When they reached Orange Street in the Lower Garden District, King drew up in front of a tropical jungle that nearly obscured a faded blue two-story residence. Turning off the ignition, he said, “How ’bout I call you later today to let you know if there’ve been any new developments? Afterward, we can talk sexy.”
“King!” she protested, “I’m
serious
!
We can only talk if it’s about business! We just can’t get involved in anything personal from now on. Promise?”
He reached across the car seat and caressed her left earlobe.
“Nothing personal, huh? That’s a tough order, but… I’ll do my best.”
Corlis peered doubtfully through the windshield at the overgrown vegetation surrounding the Kingsbury-Duvallon residence. She stared at the house whose four white Corinthian columns anchored the venerable wooden structure and its twin verandas on the ground floor and second story.
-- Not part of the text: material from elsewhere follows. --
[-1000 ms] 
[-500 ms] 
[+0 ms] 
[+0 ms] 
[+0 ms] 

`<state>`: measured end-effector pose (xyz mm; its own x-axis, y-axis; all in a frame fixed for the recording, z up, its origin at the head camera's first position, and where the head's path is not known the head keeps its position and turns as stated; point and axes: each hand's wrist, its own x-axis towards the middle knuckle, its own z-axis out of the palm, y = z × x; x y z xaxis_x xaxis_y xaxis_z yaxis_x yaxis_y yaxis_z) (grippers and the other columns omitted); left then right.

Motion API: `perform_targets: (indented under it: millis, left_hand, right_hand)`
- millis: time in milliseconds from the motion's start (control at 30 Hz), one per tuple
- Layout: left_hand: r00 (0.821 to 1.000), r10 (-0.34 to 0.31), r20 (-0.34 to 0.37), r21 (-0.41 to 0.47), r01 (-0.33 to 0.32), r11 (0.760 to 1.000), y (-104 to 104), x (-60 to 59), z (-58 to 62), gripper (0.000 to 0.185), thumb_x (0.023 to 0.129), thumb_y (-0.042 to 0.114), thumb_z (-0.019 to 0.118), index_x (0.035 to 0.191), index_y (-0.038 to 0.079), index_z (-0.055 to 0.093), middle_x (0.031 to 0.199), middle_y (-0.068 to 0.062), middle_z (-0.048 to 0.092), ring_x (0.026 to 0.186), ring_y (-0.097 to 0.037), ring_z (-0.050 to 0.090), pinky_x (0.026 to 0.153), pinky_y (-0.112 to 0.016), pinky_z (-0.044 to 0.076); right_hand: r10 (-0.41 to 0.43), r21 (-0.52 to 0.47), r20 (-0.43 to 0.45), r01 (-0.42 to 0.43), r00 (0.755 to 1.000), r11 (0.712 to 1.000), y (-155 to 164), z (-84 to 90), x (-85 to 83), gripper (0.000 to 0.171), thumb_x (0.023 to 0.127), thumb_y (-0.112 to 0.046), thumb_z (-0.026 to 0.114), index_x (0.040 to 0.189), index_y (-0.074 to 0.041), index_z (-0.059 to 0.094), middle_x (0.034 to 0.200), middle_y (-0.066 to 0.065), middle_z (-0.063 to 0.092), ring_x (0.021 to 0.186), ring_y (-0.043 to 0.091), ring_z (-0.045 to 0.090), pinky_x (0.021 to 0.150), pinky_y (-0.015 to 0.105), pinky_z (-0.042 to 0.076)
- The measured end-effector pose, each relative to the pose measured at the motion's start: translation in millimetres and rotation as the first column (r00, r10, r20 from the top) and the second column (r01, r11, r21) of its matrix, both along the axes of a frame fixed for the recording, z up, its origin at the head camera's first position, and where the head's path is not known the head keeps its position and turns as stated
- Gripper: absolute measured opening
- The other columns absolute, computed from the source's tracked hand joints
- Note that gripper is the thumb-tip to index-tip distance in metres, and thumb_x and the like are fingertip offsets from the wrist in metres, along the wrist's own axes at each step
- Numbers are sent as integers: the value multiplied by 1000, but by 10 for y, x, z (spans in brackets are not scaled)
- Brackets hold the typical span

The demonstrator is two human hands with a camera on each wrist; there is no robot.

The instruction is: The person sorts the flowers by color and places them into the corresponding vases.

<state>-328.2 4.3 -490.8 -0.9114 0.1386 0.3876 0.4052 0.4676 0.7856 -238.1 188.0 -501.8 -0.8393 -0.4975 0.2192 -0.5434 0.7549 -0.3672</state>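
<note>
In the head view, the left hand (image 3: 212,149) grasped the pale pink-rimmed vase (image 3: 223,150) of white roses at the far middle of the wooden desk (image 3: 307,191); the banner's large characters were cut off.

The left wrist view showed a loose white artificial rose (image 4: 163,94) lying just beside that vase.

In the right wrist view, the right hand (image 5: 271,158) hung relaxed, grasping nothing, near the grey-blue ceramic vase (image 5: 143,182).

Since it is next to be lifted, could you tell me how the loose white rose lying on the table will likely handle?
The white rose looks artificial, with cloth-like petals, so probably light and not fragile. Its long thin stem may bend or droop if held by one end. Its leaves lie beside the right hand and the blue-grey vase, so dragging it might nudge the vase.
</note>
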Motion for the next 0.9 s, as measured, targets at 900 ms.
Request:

King suddenly said, “They didn’t have the time to go to Em’s funeral, but by God, they’d never turn down a last-minute invitation to hang out on a labor lawyer’s yacht.”
Corlis reached across the car and took his hand. “It really bothers you, doesn’t it, that you were the only one from your family to have gone upriver,” she said quietly.
“It really bothers me that my
mother and father
didn’t show,” he replied bitterly. “The woman worked for us for thirty years!” He shook his head resignedly. “Well… such is life. Let’s go in,” he added with a renewed sense of purpose. “I’d like to show you the house, and besides,” he said with a teasing smile, “don’t you want to see where I caught sight of the ghost?”